DeveloperBreeze

Protect your API from abuse and learn how rate limiting works under the hood.

When developing web apps or APIs, it’s critical to prevent users from overwhelming your server. That’s where rate limiting comes in. In this guide, we’ll build a custom rate limiter in Node.js using Redis—no libraries, no magic, just code you control and understand.


🚀 What You’ll Learn

  • How to use Redis to count and throttle requests
  • How to implement reusable middleware in Express
  • How to rate limit by IP or API key
  • Why this method is better for learning and customization

🛠 Prerequisites

  • Node.js installed
  • Redis running locally (or via Docker)
  • Basic Express.js knowledge

🧱 Step 1: Set Up the Project

mkdir node-rate-limiter
cd node-rate-limiter
npm init -y
npm install express redis dotenv

Create a .env file:

REDIS_URL=redis://localhost:6379

🔌 Step 2: Connect to Redis

// redisClient.js
const redis = require("redis");

const client = redis.createClient({ url: process.env.REDIS_URL });

client.on("error", (err) => console.error("Redis error:", err));
client.connect();

module.exports = client;

🧠 Step 3: Write the Rate Limiting Middleware

// rateLimiter.js
const client = require("./redisClient");

const rateLimiter = (limit = 100, windowSec = 3600) => {
  return async (req, res, next) => {
    const ip = req.ip;
    const key = `rate_limit:${ip}`;

    const current = await client.get(key);

    if (current !== null && parseInt(current) >= limit) {
      return res.status(429).json({ error: "Too many requests. Try later." });
    }

    const multi = client.multi();
    multi.incr(key);
    if (!current) {
      multi.expire(key, windowSec);
    }
    await multi.exec();

    next();
  };
};

module.exports = rateLimiter;

🌐 Step 4: Use It in Your Express App

// server.js
require("dotenv").config();
const express = require("express");
const rateLimiter = require("./rateLimiter");

const app = express();
const PORT = 3000;

app.use(rateLimiter(100, 3600)); // 100 requests/hour per IP

app.get("/", (req, res) => {
  res.send("Welcome! You're within rate limit.");
});

app.listen(PORT, () => {
  console.log(`Server running on http://localhost:${PORT}`);
});

🧪 Step 5: Test It

Use Postman or curl:

curl http://localhost:3000

After 100 requests within an hour, you’ll get:

{
  "error": "Too many requests.
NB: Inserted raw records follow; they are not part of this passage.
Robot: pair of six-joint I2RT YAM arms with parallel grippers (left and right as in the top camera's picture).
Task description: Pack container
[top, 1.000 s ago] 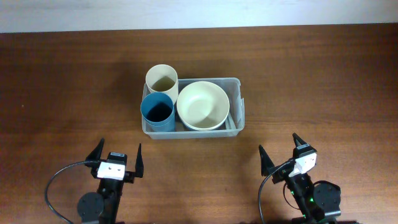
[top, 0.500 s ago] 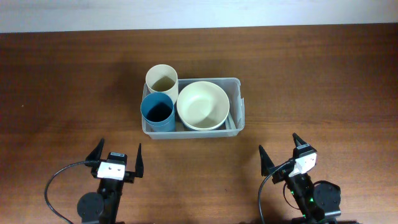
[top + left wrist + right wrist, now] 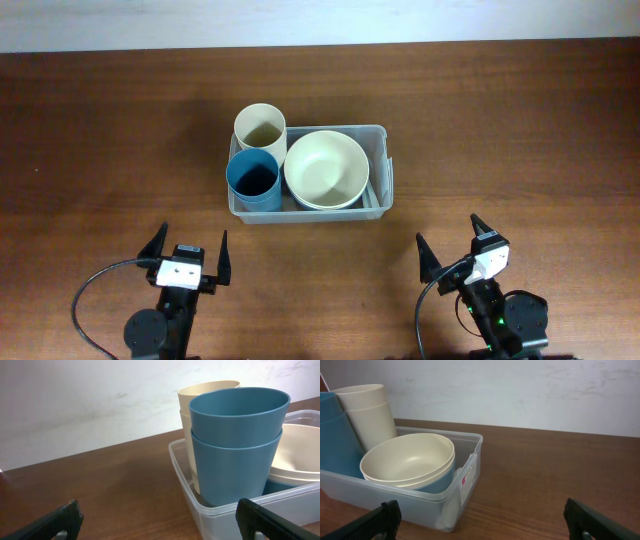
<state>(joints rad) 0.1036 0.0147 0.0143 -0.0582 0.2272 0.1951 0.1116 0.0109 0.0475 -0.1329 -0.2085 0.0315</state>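
Note:
The clear plastic container (image 3: 380, 170) sits mid-table. It holds stacked cream cups (image 3: 260, 126), stacked blue cups (image 3: 252, 179) and a cream bowl (image 3: 325, 168) stacked on a blue bowl. The left wrist view shows the container's corner (image 3: 200, 495), the blue cups (image 3: 235, 445) and the cream cups (image 3: 205, 390). The right wrist view shows the container (image 3: 465, 480), the cream bowl (image 3: 407, 460) and the cups at left. My left gripper (image 3: 189, 255) and right gripper (image 3: 452, 247) are open and empty near the front edge, apart from the container.
The brown wooden table (image 3: 500, 120) lies all around the container. A pale wall (image 3: 100, 395) runs behind the table's far edge. A black cable (image 3: 90, 295) loops beside the left arm.

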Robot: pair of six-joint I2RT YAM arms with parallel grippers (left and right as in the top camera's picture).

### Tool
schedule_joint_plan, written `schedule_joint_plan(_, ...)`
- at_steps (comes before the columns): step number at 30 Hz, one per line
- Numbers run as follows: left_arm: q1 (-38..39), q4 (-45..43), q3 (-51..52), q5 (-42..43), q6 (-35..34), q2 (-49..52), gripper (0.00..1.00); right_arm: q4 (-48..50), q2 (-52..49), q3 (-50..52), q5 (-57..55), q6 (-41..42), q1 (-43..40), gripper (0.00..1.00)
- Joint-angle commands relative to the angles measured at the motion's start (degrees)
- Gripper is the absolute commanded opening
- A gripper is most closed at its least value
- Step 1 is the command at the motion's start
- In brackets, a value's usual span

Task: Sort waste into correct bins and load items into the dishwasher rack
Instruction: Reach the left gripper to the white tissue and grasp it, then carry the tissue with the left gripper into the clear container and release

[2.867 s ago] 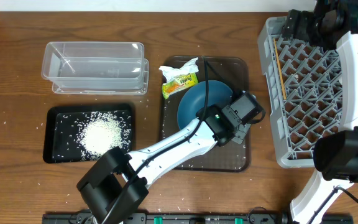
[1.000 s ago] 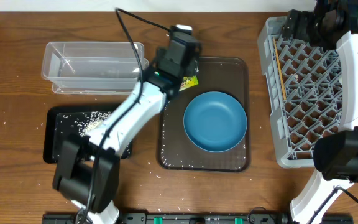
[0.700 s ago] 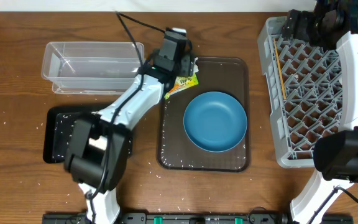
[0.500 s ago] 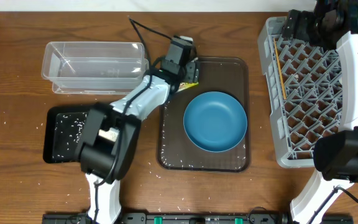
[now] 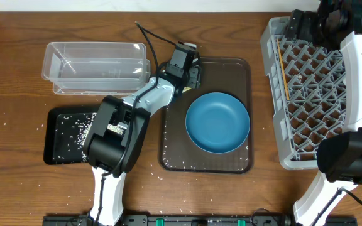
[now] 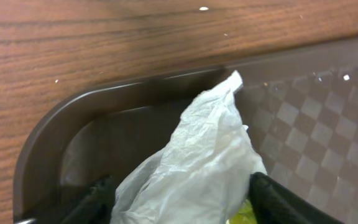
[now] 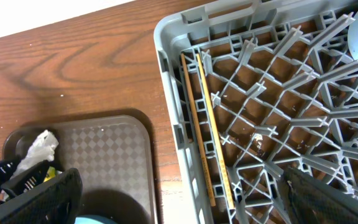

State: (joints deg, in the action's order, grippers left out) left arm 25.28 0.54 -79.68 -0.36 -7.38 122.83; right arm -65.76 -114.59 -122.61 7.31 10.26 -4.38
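L gripper [image 6: 180,180] sits low at the back-left corner of the brown tray [image 6: 55,143]. Its jaws are spread wide w/ the napkin [image 6: 197,149] between them. Both fingers [image 6: 278,199] are at the napkin's edges, not visibly squeezing it. The napkin lies crumpled on the tray floor, one tip pointing at the tray rim. A sliver of the green-yellow wrapper [image 6: 242,215] shows just under the napkin's near edge, beside the R-hand finger.

From overhead, the L arm [image 5: 149,97] runs from the table's near edge across the black tray [image 5: 55,113] to that corner. The bowl [image 5: 217,122] stands upright on the brown tray, near the gripper but not touching it; it looks empty. Rice [image 5: 74,129] is scattered in the black tray, partly hidden by the arm, w/ stray grains on the table [image 5: 17,75] around it. The clear tub [image 5: 96,68] is behind the black tray, w/ nothing visible inside.

The rack [image 5: 275,94] is on the R side of the table. The chopsticks [image 7: 204,124] lie inside it along the wall nearest the brown tray, roughly parallel to each other. R gripper [image 7: 180,177] hovers over the rack's far end, released, fingers wide apart, holding nothing.
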Motion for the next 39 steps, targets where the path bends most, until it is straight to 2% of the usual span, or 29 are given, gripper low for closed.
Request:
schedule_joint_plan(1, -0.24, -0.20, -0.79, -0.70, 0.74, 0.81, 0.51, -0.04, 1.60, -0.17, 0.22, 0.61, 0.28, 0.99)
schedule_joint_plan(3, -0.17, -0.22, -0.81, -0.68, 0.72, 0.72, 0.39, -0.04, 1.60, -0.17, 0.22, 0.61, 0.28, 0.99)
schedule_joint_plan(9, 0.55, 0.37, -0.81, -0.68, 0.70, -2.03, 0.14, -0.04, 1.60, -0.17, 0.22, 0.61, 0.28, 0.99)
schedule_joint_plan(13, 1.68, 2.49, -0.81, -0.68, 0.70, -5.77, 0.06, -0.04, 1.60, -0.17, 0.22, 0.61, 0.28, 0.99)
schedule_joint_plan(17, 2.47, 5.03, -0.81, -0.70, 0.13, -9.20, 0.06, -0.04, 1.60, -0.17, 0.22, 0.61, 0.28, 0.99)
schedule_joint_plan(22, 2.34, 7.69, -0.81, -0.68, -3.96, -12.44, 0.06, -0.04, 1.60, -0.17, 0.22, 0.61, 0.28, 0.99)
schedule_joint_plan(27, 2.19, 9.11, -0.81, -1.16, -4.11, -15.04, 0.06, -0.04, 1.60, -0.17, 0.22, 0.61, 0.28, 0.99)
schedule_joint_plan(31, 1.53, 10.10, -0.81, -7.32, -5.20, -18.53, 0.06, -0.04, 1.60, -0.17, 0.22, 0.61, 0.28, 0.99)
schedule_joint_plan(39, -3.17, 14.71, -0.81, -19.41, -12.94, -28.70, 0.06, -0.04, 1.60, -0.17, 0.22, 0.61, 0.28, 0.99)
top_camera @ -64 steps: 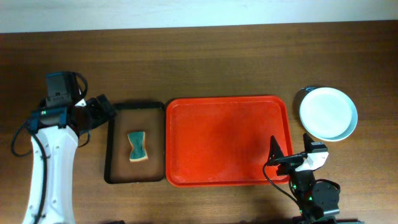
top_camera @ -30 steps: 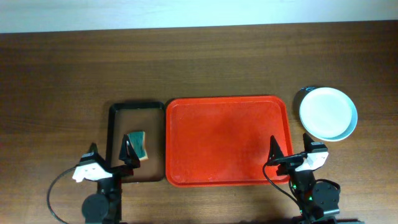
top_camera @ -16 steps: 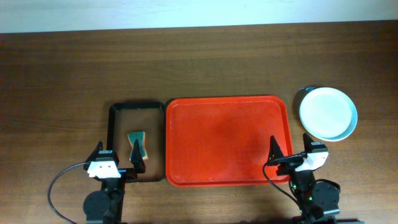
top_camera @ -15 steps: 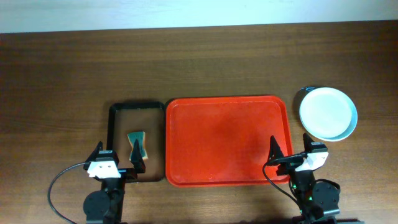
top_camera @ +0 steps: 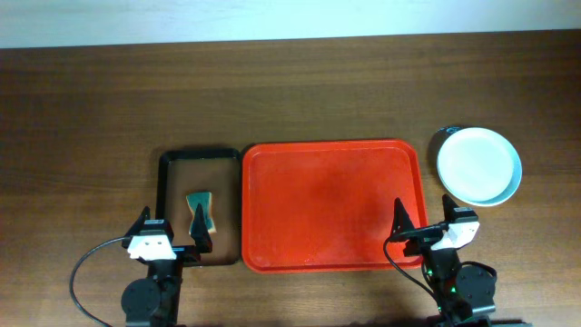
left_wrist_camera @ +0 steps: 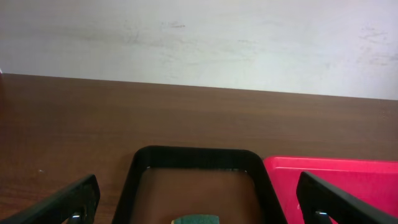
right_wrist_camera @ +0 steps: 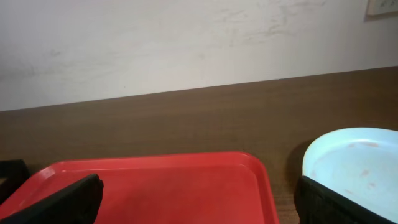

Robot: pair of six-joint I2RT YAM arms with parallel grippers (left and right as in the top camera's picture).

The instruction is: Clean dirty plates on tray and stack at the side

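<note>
The red tray (top_camera: 331, 204) lies mid-table with nothing on it. The plates stand stacked on the table right of it: a white plate (top_camera: 477, 162) on top, a pale blue rim (top_camera: 516, 182) under it. A pale green plate is not clearly visible. My left gripper (top_camera: 169, 225) is open and empty at the front edge, over the black tray's near end. My right gripper (top_camera: 425, 216) is open and empty at the red tray's front right corner. The right wrist view shows the red tray (right_wrist_camera: 155, 180), the top plate (right_wrist_camera: 354, 165) and the open jaws (right_wrist_camera: 198, 186).
A narrow black tray (top_camera: 168, 195) left of the red tray holds a teal sponge (top_camera: 201, 213). The left wrist view shows the black tray (left_wrist_camera: 140, 165), the sponge's edge (left_wrist_camera: 196, 219), the red tray's corner (left_wrist_camera: 336, 171) and the open jaws (left_wrist_camera: 198, 186).
My left arm has drawn back from the far left to the front edge by the black tray and has stayed there for the last half second. The right arm has not moved.
</note>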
Try later."
}

🧩 Bonus: Rate Limit by API Key

Instead of IP address, use API keys for user-specific limits:

const userKey = req.headers['x-api-key'] || req.ip;
const key = `rate_limit:${userKey}`;

You can now:

  • Offer different limits for free vs paid users
  • Log or monitor usage per user

🎓 Why This Is Valuable

This isn’t just a quick fix—it’s a deep dive into:

  • Atomic operations with Redis
  • Manual request tracking logic
  • Flexibility to customize based on business rules

You’re no longer blindly relying on a package—you understand and control the system.


✅ What’s Next?

Want to extend this?

  • Implement sliding windows
  • Use Redis tokens (token bucket)
  • Add real-time dashboards or admin controls

If you're building any kind of real API, this knowledge will serve you well.